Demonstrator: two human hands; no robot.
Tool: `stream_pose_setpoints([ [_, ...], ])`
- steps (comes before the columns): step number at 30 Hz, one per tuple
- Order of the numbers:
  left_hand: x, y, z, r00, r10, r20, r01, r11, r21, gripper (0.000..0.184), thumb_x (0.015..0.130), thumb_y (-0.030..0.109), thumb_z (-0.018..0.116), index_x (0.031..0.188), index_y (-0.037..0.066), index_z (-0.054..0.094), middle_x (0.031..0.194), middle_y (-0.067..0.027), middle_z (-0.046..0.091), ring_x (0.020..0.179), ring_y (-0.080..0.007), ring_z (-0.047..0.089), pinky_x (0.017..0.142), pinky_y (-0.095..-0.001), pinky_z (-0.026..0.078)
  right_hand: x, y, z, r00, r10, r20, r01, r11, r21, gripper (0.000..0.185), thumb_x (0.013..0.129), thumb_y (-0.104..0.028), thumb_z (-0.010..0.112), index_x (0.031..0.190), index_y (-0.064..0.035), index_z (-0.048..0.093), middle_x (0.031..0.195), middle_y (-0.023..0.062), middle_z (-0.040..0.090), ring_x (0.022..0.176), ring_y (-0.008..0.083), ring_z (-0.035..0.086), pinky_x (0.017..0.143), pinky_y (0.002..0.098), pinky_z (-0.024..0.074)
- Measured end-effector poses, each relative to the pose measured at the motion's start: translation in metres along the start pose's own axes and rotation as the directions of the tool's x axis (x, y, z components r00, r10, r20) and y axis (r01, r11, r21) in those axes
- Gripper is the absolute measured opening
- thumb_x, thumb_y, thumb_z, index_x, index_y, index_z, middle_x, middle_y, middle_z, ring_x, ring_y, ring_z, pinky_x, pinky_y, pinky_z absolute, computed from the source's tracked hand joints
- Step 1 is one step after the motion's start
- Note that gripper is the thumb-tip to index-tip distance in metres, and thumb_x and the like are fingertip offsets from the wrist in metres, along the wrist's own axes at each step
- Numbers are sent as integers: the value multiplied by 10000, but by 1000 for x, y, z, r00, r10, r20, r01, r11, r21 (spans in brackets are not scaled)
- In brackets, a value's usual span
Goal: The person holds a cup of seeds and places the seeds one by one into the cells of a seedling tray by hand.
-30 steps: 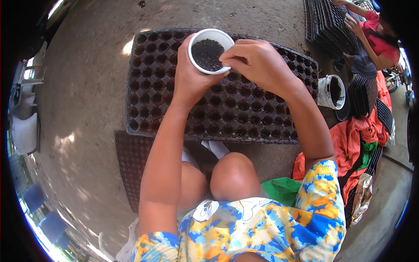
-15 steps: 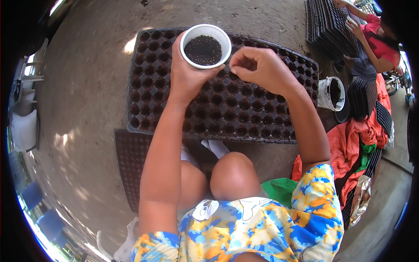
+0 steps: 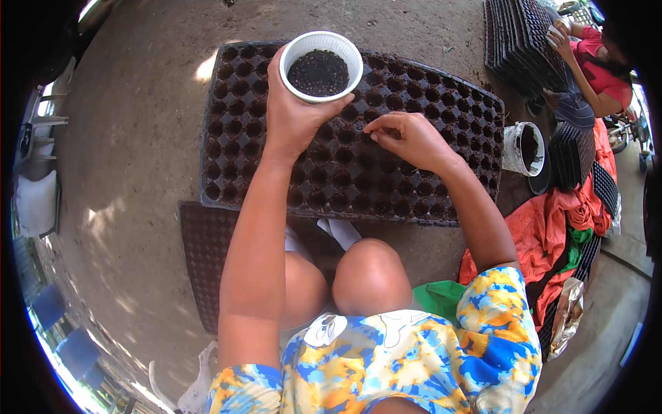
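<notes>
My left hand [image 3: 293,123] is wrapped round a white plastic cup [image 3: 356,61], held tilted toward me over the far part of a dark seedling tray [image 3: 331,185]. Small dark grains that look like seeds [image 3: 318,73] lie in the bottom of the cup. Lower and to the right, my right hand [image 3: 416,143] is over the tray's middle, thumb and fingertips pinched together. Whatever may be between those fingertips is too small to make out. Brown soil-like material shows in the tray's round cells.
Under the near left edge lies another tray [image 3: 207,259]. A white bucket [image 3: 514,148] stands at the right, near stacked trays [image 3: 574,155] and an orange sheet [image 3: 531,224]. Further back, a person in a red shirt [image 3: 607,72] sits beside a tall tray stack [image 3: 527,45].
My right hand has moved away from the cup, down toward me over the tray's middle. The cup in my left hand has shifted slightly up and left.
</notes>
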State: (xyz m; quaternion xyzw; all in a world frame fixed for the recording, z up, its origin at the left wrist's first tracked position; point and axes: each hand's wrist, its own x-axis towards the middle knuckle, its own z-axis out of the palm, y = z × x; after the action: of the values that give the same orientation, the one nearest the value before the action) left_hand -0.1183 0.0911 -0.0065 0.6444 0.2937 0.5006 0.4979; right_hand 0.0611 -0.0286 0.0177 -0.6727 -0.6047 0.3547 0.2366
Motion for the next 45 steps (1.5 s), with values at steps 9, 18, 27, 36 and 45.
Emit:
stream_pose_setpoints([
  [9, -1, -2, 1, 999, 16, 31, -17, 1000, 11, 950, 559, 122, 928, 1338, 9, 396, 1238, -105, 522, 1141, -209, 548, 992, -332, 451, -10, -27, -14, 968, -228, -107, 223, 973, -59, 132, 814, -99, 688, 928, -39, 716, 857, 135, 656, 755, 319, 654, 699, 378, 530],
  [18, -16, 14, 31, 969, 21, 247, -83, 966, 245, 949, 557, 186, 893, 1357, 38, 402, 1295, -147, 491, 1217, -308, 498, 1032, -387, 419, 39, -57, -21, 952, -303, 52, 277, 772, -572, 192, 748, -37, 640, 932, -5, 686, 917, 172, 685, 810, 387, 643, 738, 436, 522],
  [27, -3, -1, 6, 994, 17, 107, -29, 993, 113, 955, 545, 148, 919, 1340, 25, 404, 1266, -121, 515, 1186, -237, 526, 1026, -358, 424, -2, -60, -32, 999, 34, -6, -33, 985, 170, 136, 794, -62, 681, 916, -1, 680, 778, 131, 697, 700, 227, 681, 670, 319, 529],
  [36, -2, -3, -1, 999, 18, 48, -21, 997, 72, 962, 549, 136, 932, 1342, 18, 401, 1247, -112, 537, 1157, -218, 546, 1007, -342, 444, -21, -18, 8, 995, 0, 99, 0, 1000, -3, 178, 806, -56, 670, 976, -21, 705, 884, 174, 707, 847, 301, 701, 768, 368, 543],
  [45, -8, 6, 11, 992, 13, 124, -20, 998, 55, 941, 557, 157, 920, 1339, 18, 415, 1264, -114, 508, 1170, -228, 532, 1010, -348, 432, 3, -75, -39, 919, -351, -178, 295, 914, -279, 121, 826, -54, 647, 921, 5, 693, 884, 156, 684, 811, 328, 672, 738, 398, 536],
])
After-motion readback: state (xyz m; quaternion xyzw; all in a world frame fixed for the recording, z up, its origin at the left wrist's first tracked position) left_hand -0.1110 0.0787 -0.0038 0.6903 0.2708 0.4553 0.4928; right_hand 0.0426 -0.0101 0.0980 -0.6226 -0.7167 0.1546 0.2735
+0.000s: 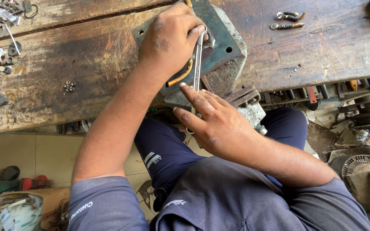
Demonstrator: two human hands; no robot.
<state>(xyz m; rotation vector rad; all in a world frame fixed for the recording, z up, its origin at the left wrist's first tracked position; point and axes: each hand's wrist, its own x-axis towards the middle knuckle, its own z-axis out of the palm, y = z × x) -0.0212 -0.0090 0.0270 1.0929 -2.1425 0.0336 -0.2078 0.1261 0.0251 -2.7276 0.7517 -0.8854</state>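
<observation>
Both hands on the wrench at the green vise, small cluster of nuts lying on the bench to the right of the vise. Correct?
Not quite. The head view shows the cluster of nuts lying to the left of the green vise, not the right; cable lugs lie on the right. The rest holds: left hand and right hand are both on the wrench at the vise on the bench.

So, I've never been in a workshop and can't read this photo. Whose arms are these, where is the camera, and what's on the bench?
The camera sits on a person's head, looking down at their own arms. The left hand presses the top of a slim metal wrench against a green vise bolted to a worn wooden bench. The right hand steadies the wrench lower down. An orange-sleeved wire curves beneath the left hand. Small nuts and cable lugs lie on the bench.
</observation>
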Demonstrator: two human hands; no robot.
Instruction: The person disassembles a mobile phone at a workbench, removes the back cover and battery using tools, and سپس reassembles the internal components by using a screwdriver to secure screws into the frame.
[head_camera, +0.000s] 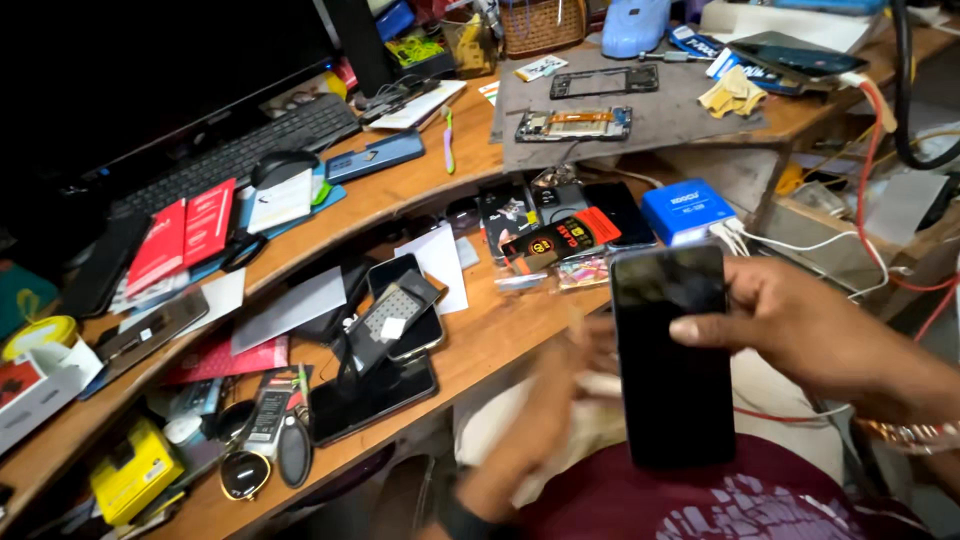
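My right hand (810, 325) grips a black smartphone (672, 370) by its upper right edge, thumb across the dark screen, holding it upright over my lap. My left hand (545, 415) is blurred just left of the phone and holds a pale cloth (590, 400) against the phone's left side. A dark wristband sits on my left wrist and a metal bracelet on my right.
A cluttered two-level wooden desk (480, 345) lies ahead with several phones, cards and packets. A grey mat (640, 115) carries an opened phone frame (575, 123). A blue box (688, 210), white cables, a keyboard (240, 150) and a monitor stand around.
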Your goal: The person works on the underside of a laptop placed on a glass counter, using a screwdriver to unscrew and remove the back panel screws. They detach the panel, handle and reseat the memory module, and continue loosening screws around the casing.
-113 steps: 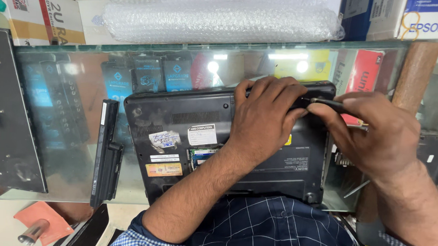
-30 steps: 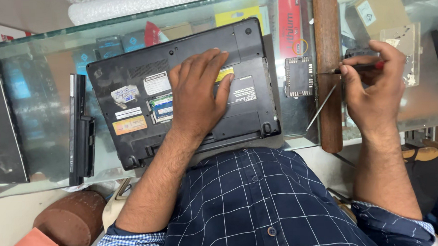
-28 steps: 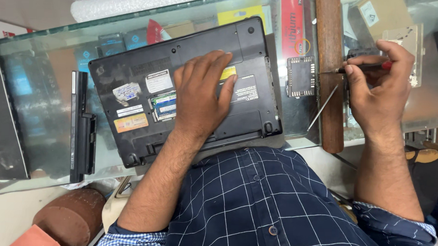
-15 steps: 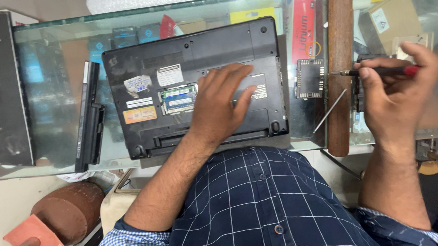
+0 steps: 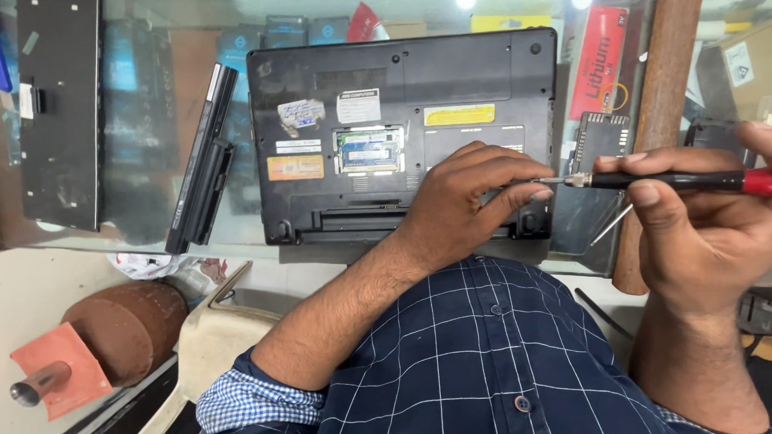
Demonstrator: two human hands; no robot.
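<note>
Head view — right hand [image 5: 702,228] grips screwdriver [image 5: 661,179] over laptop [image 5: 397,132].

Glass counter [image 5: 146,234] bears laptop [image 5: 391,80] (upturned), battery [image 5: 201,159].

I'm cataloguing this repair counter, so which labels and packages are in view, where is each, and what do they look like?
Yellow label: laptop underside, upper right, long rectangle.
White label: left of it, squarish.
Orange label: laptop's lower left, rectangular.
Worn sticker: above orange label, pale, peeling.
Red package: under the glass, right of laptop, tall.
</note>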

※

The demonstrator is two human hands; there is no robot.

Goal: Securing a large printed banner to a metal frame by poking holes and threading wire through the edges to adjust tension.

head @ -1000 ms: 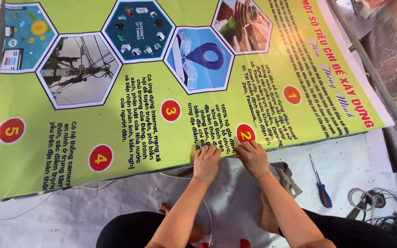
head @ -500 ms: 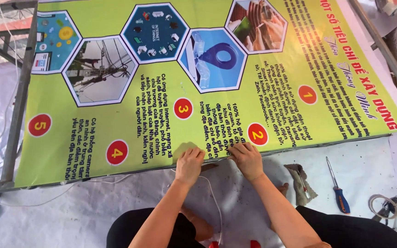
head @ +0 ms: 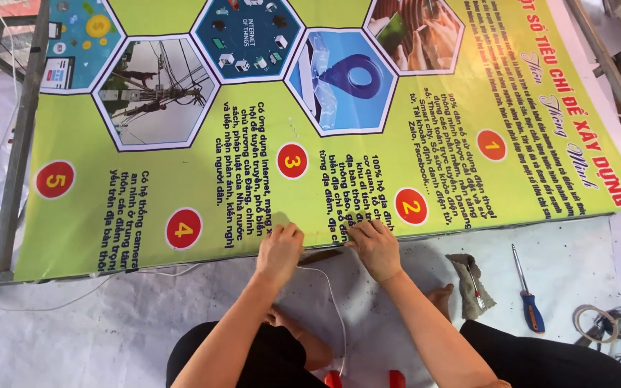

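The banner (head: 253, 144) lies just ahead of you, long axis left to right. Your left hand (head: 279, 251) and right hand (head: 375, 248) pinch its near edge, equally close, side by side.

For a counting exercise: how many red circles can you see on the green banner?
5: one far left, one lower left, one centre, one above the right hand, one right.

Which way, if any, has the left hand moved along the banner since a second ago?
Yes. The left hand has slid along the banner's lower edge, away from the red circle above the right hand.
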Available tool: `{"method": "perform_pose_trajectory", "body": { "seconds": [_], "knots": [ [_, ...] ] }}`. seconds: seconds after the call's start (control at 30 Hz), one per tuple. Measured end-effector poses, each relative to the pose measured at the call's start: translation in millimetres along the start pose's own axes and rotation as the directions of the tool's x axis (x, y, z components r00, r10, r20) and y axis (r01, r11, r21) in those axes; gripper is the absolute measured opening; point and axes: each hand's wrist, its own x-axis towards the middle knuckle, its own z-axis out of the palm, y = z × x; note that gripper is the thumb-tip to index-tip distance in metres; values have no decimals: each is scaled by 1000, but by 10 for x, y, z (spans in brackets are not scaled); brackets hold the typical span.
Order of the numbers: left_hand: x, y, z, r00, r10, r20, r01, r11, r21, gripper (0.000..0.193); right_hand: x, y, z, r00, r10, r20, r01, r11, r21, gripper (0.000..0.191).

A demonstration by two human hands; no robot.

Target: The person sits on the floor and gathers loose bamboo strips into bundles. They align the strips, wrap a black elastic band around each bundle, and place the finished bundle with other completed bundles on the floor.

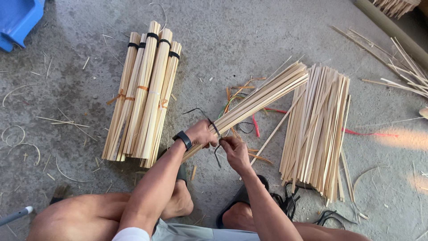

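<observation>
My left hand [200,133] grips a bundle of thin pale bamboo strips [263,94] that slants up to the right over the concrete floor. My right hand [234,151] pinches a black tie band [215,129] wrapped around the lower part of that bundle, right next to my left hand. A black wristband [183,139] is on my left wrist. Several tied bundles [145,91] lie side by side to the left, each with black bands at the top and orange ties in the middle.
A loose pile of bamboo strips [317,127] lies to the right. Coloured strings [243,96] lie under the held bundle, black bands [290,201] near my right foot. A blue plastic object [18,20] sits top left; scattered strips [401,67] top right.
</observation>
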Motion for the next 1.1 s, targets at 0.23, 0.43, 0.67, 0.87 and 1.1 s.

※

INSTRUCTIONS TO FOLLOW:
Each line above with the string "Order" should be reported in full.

EXERCISE RESULT:
- Order of the numbers:
Order of the numbers: left_hand: x, y, z, r00, r10, r20, r01, r11, r21, gripper (0.000..0.193); right_hand: x, y, z, r00, r10, r20, r01, r11, r21, gripper (0.000..0.191).

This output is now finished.